Note: In most cases, you will access the historical price series using a core event handler such as OnBarUpdate. For more advance developers, you may find situations where you wish to access historical price series outside of the core event methods, such as your own custom mouse click. In these advanced scenarios, you may run into situations where the barsAgo pointer is not in sync with the current bar, and may result in errors when trying to obtain this information. In those cases, please use the Bars.Get...() methods with the absolute bar index (e.g., Bars.GetClose(), Bars.GetTime(), etc.) |
All indicator values can be accessed in the following way:
indicator(parameters)[int barsAgo]
where indicator is the name of the indicator you want to access, parameters is any associated parameters the indicator requires and barsAgo is the number of bars we wish to offset from the current bar.
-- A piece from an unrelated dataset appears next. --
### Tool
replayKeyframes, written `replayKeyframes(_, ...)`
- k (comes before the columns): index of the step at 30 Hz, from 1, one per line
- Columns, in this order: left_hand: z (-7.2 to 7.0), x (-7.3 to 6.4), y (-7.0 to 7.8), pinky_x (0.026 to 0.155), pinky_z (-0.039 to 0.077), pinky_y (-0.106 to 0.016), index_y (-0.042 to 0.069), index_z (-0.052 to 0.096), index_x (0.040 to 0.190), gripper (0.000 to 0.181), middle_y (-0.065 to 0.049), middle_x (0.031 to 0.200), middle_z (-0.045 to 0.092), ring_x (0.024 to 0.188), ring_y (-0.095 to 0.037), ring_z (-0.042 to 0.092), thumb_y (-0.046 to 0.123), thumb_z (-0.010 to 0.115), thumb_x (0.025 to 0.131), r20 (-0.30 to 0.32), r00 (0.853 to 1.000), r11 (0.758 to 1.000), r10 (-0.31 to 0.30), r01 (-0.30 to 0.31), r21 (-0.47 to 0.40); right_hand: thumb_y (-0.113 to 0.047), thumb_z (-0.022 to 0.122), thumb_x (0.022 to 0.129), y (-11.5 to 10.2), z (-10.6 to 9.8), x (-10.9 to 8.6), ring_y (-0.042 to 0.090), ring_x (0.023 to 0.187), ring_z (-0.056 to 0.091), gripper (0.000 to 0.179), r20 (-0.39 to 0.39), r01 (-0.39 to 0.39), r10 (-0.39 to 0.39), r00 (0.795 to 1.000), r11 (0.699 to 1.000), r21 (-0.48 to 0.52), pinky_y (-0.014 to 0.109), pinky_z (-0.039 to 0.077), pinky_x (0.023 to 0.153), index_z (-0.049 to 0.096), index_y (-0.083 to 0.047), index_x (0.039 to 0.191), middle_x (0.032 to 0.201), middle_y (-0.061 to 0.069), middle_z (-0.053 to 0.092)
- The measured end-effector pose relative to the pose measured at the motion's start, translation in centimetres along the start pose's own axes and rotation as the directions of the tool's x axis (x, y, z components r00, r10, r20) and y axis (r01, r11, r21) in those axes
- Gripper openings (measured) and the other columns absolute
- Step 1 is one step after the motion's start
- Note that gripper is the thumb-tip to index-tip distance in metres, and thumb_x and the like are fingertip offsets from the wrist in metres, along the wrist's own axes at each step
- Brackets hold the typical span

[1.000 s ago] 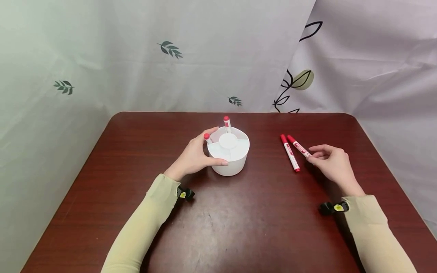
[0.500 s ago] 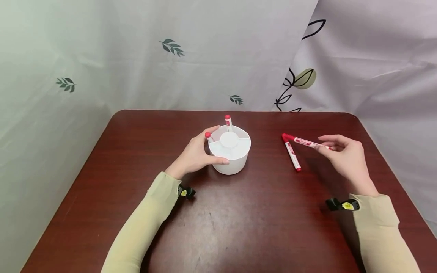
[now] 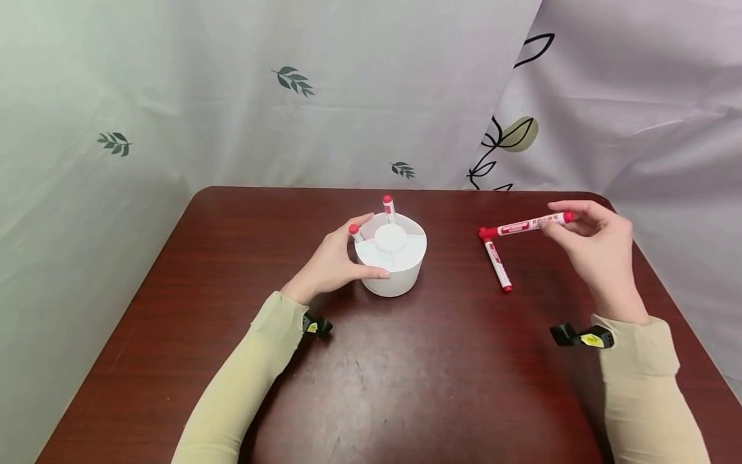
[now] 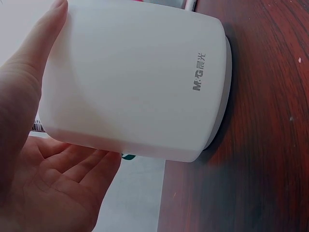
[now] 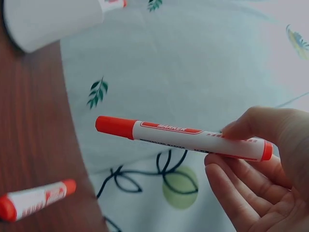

As an example, we could write a statement to check if the current closing price is greater than the 20 period simple moving average like this:
Close[0] > SMA(20)[0];
If you wanted to perform the same check but only check against a 20 period simple moving average of high prices you would write it like this:
Close[0] > SMA(High, 20)[0];
You could write a statement to see if a 14 period CCI indicator is rising like this:
CCI(14)[0] > CCI(14)[1];
Value of a 10 period CCI 1 bar ago = CCI(10)[1]
Please review the Indicator Methods section for proper syntax for accessing different indicator values.